Once on the sidewalk, Deacon burst into view. “You are quite the clothes horse.” He wore another high-priced suit with shoes that certainly didn’t look made for walking. Merck smiled envisioning a model not half as good looking wearing the suit down a catwalk. Smile evaporated when he realized money spent on Deacon’s ensemble could probably feed those in his small, rundown shelter for a month. Merck quickened steps toward the hospital hoping his brisk strides were hard to keep up with.
“What will you possibly say to the man who will surely return to being a blight on the neighborhood?”
“Have you always been cynical?”
“In the beginning, I don’t think so. However, those were simpler times. Now, among modern men and women, yes.”

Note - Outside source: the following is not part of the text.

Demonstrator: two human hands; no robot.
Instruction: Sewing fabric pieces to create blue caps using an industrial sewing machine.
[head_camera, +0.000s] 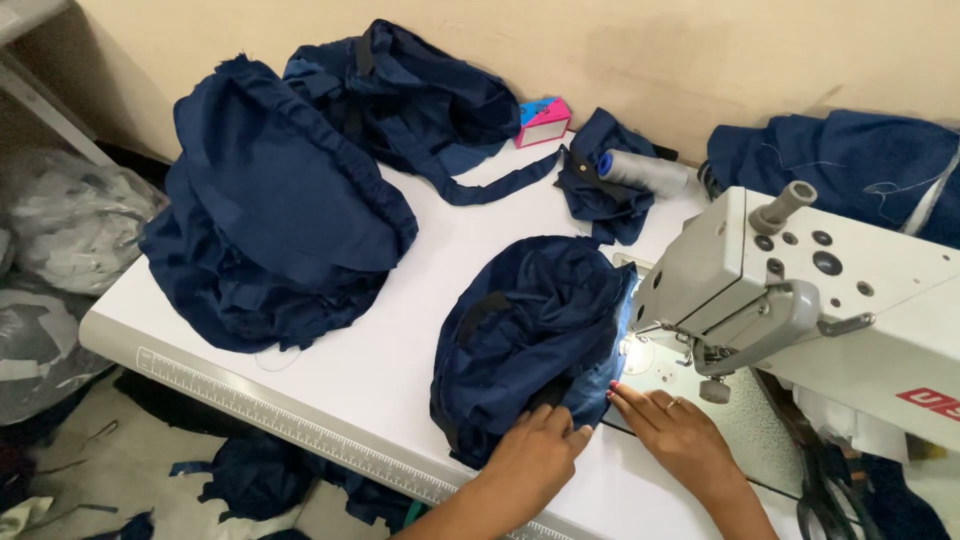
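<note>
Both hands press flat near the counter's (330, 440) front edge: left hand (535, 458) on the navy garment (525, 340), right hand (672, 430) beside it under the sewing machine (800, 300). Open white surface lies between garment and cloth pile (270, 210).

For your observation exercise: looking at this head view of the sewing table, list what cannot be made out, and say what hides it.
- Needle of the sewing machine: hidden behind the machine head and glare from its lamp.
- Left hand fingertips: tucked into the navy fabric, so its grip is unclear.
- Scissors: cut off by the bottom edge.
- Right hand ring: too small to describe.
- Floor scraps: partly hidden under the table.
</note>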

“I can’t imagine what it would be like to live as long as you have.”
“And to think it’s never ending.”
“It’s called being immortal, Father.”
“Merck.” Deacon glanced sideways. “I believe you enjoy hearing your name roll off my tongue as much as I adore saying it.”
God, forgive me, I do. Overwhelmed, Merck slowed his steps. “How does it feel to bite a person?”
“You never bit anyone in the schoolyard?”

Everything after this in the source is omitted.